Have you ever wondered why Britain is not a nation of cyclists? Why we prefer to sit in traffic as our Dutch and Danish neighbours speed through the city on bikes?

Forget about hills, rain, and urban sprawl: the real reason we aren’t cycling is much closer to home. It is not just lack of infrastructure, or lack of fitness, the reason that 66 per cent of Brits cycle less than once a year, is because of status.

An obsession with social status is hard-wired into our brains. As we have built a society that relies on cars, the bicycle has slipped to the periphery, and gone from being regarded as a sensible mode of transport, to a deviant fringe-dwellers choice.

Even though cycling to work has been shown to be one of the most effective things an individual can do to improve health and longevity, researcher David Horton thinks that there are a set of collective anxieties that are stopping us getting in the saddle. These include not just an unwillingness to be made vulnerable, but fear of being thought of as poor.

A quick look over the North Sea shows that there is an alternative. Danish culture has elevated cycling to the point of reverence, and the social status of cyclists has followed. As we have busied ourselves building infrastructure that testifies to the dominance of the car, Denmark has been creating magnificent architectural features, aimed specifically at bike users. The Cycle Snake, or Cykelslangen, literally suspends the cyclist above the city, metaphorically elevating the cyclist and creating a sense of ceremony.

In doing so, they are subtly persuading people of all backgrounds to see past their prejudices or fears and take it up as the clearly better choice. This means there are more women cycling, more older people cycling, and more ethnic minorities cycling. The activity is less dominated by comfortably middle class white males: there are cyclists from every side of the community.  

The Cykelslangen, under construction in 2014. Image: Ursula Bach and Dissing+Weitling architecture.

Despite abstract motivations like getting ripped and conquering global warming, it is only when the bike path becomes the obviously better choice that people will start to cycle. It can take years of traffic jams before people try an alternative, but if you make motorists jealous of cyclists, then the tables can quickly turn.

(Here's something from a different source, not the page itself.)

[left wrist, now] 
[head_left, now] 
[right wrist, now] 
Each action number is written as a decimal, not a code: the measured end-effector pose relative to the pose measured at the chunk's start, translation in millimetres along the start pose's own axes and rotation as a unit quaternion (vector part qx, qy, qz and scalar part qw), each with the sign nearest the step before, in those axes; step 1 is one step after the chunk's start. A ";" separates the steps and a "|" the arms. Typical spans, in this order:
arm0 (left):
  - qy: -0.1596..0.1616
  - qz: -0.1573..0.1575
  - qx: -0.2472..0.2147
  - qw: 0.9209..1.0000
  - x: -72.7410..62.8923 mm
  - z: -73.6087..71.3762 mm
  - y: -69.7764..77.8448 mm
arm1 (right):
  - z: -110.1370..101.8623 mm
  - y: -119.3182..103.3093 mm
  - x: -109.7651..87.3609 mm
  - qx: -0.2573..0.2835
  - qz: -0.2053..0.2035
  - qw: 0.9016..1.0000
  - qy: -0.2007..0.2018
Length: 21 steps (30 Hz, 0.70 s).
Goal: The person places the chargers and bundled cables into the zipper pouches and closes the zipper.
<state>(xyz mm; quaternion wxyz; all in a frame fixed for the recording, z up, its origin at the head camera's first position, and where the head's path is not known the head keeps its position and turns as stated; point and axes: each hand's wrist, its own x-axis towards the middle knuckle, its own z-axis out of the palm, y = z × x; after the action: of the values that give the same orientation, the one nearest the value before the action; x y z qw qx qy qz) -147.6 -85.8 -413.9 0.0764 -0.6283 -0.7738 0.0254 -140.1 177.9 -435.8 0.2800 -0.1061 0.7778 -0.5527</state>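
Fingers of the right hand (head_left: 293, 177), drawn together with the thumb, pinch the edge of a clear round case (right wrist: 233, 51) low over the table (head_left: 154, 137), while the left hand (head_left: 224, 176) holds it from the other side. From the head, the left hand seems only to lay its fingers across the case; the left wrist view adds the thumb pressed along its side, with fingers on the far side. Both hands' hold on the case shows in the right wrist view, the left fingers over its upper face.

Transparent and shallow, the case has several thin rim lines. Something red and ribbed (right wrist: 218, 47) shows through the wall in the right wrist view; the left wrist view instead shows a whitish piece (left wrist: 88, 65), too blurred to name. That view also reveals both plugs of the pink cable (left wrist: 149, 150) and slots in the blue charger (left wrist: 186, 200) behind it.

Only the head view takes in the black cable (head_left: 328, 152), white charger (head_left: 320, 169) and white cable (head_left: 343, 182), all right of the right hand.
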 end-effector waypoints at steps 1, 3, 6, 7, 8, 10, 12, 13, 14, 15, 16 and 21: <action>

Another way that Copenhagen has done this is by taking privileges normally afforded only to the motorcar, and given them to the bike. The city has ensured that cycle routes do not include blind corners or dark tunnels, and that they form a complete, coherent network, and a steadily flowing system – one that allows cyclists to maintain a reasonable pace, and minimises the amount of times you have to put your foot down.

The ‘Green Wave’, for example, is a co-ordinated traffic light system on some of the main thoroughfares of the capital that helps minimise the amount of cycle congestion during peak times. It maintains a steady flow of cycle traffic, so that there is no need to stop at any point.

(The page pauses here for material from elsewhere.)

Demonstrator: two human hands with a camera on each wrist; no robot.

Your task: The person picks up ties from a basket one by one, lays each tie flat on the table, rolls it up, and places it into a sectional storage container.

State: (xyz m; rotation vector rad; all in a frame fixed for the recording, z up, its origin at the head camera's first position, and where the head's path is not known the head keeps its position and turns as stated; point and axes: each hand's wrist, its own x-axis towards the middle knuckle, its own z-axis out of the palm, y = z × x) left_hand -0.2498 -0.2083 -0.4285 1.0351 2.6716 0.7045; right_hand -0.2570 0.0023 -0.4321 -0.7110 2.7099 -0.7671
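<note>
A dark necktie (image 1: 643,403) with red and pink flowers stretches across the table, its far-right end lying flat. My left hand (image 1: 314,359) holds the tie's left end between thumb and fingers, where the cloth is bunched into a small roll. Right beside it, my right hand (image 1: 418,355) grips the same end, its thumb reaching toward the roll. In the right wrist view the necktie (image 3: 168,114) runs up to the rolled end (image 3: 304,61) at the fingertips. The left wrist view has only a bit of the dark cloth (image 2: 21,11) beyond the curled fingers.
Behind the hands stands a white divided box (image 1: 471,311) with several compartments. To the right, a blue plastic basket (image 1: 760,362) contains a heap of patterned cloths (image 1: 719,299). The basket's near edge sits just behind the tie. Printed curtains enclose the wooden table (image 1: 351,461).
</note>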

Small measures of prioritisation like this one increase the sense of safety and consideration that cyclists experience, making it natural for the citizens of a city to act in their own self-interest and get on their bike.

As well as redefining the streets around the bicycle, the Copenhagen Cycle Chic blog positively fetishises cyclists. The tagline “dress for your destination, not your journey” depicts the social fashion life of the cycle lane as a “never ending flow of happy people heading from A to B”. Its writers are  literally making cycling sexy, dispelling the idea that going anywhere by bike is odd, and helping the world to see that the bicycle is actually the ultimate fashion accessory.

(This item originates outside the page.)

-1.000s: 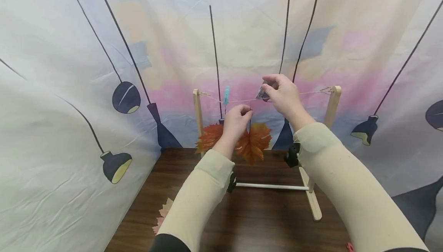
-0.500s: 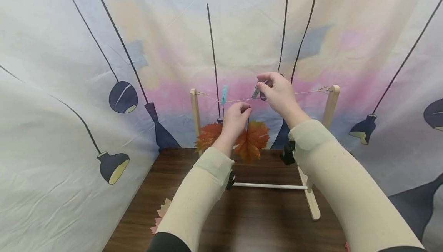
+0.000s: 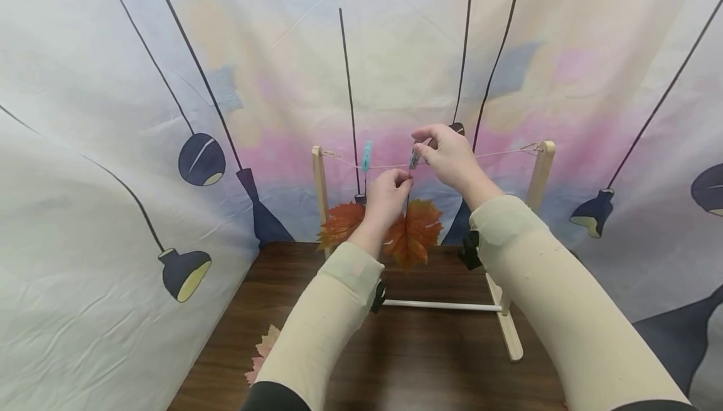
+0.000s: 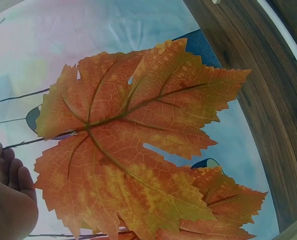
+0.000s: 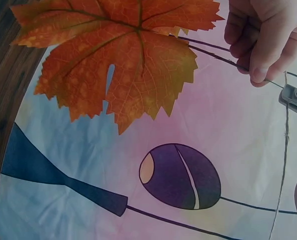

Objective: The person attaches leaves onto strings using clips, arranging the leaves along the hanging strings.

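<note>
Just below the string (image 3: 503,152), my left hand (image 3: 386,196) pinches an orange leaf (image 3: 417,233) by its stem (image 4: 24,143); my right hand (image 3: 452,157) pinches a gray clothespin (image 3: 414,158) at the string. The leaf's jagged edges hang well apart from the right post (image 3: 540,176).

Head view: light soft, even; faint glare and diffuse shadows on table (image 3: 435,354). Left wrist view: leaf (image 4: 123,117) sharp, white rod (image 4: 285,32) bowed near edge.

Right grip (image 3: 450,155) higher than left grip (image 3: 386,194), both pinched
</note>
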The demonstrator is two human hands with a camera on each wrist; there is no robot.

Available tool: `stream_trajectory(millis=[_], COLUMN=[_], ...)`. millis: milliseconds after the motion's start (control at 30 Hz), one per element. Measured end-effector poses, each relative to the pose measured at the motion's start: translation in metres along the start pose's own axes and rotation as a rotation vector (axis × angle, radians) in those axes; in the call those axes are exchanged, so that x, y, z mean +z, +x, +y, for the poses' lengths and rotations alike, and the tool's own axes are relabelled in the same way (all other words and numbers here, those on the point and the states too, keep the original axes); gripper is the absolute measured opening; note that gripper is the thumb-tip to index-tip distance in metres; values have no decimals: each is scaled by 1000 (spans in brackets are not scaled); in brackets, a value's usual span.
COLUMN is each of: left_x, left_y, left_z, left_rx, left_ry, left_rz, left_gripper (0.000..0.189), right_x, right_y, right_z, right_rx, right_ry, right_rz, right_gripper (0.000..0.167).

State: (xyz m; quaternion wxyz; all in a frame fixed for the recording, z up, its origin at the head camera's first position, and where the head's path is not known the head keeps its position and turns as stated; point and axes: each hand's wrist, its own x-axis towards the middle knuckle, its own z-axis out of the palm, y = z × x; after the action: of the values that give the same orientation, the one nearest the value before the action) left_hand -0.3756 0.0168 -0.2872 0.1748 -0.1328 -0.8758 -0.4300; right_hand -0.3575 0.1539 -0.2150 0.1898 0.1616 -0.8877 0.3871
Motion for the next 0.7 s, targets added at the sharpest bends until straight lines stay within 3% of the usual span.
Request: stream_trajectory(millis=[267, 700], left_x=[-3, -4], left_y=[1, 0], left_z=[-7, -6], left_rx=[-8, 8], left_ry=[-25, -34], left_rz=[-42, -45], left_gripper=[16, 17], right_x=[2, 3], right_y=[-1, -2], right_z=[0, 0], right_rx=[-8, -18], right_ry=[-16, -38], right_rz=[-21, -64], right_gripper=[30, 31])
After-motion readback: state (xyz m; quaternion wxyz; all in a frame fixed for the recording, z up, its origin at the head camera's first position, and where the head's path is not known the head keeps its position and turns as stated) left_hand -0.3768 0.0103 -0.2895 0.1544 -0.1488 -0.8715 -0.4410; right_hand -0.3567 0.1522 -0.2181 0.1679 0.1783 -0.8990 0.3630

So unlike in London, where cycling is still a predominantly male pursuit, Copenhagen sees a more even split between men and women. Not just because they feel safer on the roads, but because culturally they are comfortable with their appearance as part of a highly visible group.

So while our low level of cycling is partly due to our physical infrastructure, it is also due to our cultural attitudes. The mental roadblocks people have towards cycling can be overcome by infrastructure that is not only safe, but also brings old-fashioned notions of dignity and grace into the daily commute.

Of course, office shower facilities might stop cyclists being ostracised, too.